* Work item *
Reproduce the section of the listing that begins at the line containing "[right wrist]" and finishes at the line containing "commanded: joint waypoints". Include both end lines and nothing beyond them.

* Extracted records *
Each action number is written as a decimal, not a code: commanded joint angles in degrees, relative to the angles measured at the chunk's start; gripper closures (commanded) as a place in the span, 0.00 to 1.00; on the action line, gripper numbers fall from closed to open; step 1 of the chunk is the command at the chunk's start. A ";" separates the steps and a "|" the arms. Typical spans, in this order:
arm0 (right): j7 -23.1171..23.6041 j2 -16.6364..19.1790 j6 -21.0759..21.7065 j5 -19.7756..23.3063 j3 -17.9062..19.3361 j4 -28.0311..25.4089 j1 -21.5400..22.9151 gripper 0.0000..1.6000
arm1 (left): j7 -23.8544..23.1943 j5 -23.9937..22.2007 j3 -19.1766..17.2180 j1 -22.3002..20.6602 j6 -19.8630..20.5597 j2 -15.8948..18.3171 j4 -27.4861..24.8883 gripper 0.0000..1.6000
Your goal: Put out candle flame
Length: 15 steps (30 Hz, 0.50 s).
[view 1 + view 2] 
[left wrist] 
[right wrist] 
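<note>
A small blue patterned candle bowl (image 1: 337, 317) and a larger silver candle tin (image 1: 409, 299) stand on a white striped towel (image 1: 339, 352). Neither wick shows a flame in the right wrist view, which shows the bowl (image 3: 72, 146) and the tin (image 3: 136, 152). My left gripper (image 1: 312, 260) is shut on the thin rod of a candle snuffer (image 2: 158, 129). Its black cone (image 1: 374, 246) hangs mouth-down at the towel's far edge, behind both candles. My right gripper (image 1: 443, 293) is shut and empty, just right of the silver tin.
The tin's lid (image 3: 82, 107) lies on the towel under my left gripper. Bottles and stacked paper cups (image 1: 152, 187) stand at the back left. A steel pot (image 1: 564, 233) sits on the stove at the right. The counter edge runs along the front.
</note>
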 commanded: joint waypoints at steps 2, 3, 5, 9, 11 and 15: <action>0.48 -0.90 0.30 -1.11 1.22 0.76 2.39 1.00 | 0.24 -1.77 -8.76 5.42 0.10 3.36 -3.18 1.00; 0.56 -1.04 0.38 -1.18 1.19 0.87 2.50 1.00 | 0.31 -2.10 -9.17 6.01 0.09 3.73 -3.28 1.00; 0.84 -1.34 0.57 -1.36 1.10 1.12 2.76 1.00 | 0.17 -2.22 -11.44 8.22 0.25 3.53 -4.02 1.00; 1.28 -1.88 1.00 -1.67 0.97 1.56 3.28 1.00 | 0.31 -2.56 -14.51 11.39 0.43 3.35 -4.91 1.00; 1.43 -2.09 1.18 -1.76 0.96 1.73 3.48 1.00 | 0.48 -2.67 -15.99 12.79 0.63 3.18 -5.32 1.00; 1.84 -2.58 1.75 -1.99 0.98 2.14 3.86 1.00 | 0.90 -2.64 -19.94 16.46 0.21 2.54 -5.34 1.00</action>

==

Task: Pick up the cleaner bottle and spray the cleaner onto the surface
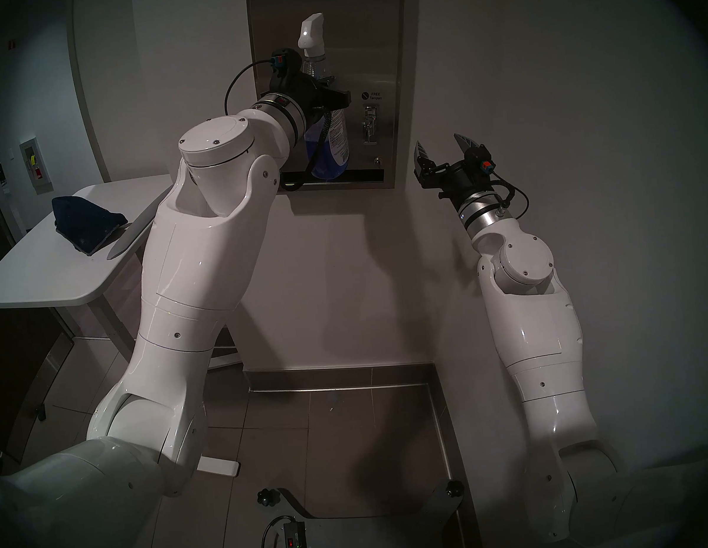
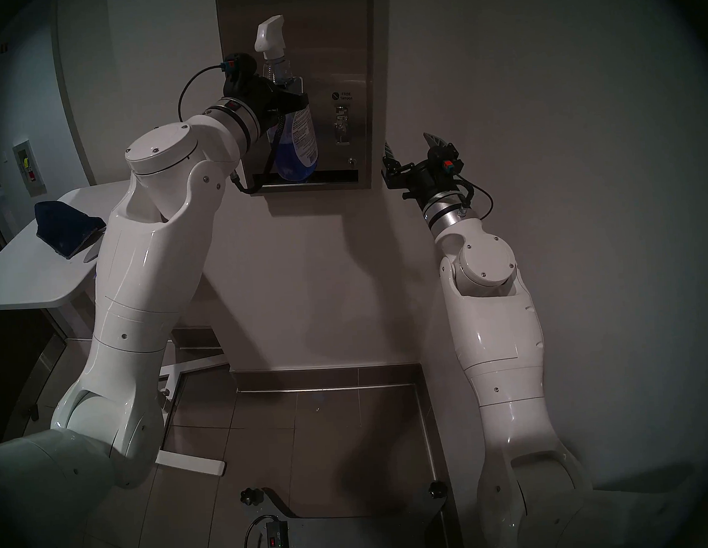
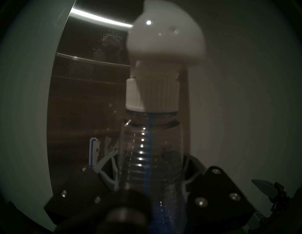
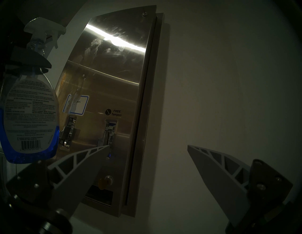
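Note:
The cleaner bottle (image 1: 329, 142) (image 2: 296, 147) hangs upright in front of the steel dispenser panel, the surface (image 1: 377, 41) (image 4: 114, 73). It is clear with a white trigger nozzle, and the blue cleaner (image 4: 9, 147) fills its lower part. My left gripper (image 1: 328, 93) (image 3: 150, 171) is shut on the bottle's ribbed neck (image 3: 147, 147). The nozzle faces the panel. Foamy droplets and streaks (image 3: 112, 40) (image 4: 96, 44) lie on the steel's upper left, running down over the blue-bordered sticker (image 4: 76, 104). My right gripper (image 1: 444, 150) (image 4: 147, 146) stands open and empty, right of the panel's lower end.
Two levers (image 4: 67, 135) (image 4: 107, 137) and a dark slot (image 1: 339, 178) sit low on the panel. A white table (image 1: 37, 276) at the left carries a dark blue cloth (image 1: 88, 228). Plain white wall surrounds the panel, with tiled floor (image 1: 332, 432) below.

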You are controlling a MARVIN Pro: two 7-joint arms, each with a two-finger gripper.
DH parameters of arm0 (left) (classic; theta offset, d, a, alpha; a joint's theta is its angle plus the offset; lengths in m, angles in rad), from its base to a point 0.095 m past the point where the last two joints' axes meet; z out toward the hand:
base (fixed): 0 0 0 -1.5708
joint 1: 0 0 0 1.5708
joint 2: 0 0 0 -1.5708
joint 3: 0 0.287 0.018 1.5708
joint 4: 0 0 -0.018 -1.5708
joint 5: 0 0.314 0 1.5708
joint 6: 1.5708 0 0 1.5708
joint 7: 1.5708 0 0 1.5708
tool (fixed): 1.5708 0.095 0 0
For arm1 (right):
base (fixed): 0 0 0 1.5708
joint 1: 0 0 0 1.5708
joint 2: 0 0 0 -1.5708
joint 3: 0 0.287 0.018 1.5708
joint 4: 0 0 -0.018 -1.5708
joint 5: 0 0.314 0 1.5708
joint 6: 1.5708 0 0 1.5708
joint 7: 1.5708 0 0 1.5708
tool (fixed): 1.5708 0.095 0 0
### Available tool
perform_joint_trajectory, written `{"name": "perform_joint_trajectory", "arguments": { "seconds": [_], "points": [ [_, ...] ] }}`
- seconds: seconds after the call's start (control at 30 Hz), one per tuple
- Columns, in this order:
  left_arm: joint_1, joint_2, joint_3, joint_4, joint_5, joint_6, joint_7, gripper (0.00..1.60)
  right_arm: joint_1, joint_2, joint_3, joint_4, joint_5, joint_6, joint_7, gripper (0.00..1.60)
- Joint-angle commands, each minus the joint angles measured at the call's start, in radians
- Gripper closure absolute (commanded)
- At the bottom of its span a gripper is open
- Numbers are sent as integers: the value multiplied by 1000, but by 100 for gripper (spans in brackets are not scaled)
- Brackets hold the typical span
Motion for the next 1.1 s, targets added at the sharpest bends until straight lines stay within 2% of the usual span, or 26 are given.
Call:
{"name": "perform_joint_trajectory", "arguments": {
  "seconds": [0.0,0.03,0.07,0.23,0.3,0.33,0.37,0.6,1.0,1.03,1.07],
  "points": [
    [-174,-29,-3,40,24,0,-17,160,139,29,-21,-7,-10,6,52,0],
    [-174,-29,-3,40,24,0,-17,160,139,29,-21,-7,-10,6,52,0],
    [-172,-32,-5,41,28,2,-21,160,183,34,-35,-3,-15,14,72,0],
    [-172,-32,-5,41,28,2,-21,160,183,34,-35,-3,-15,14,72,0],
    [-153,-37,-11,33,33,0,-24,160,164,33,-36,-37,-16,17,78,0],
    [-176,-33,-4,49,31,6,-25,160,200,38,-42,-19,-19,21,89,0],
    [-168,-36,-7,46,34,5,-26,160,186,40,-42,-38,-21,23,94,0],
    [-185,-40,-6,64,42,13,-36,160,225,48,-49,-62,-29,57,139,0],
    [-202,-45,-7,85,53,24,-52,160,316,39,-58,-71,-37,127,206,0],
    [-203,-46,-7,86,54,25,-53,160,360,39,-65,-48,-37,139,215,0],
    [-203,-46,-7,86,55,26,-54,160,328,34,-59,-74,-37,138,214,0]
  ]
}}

* Finished task *
[right wrist] 
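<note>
A small blue patterned candle bowl (image 1: 337, 317) and a larger silver candle tin (image 1: 409, 299) stand on a white striped towel (image 1: 339, 352). Neither wick shows a flame in the right wrist view, which shows the bowl (image 3: 72, 146) and the tin (image 3: 136, 152). My left gripper (image 1: 312, 260) is shut on the thin rod of a candle snuffer (image 2: 158, 129). Its black cone (image 1: 374, 246) hangs mouth-down at the towel's far edge, behind both candles. My right gripper (image 1: 443, 293) is shut and empty, just right of the silver tin.
The tin's lid (image 3: 82, 107) lies on the towel under my left gripper. Bottles and stacked paper cups (image 1: 152, 187) stand at the back left. A steel pot (image 1: 564, 233) sits on the stove at the right. The counter edge runs along the front.
</note>
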 commanded: joint waypoints at steps 2, 3, 5, 9, 11 and 15: <action>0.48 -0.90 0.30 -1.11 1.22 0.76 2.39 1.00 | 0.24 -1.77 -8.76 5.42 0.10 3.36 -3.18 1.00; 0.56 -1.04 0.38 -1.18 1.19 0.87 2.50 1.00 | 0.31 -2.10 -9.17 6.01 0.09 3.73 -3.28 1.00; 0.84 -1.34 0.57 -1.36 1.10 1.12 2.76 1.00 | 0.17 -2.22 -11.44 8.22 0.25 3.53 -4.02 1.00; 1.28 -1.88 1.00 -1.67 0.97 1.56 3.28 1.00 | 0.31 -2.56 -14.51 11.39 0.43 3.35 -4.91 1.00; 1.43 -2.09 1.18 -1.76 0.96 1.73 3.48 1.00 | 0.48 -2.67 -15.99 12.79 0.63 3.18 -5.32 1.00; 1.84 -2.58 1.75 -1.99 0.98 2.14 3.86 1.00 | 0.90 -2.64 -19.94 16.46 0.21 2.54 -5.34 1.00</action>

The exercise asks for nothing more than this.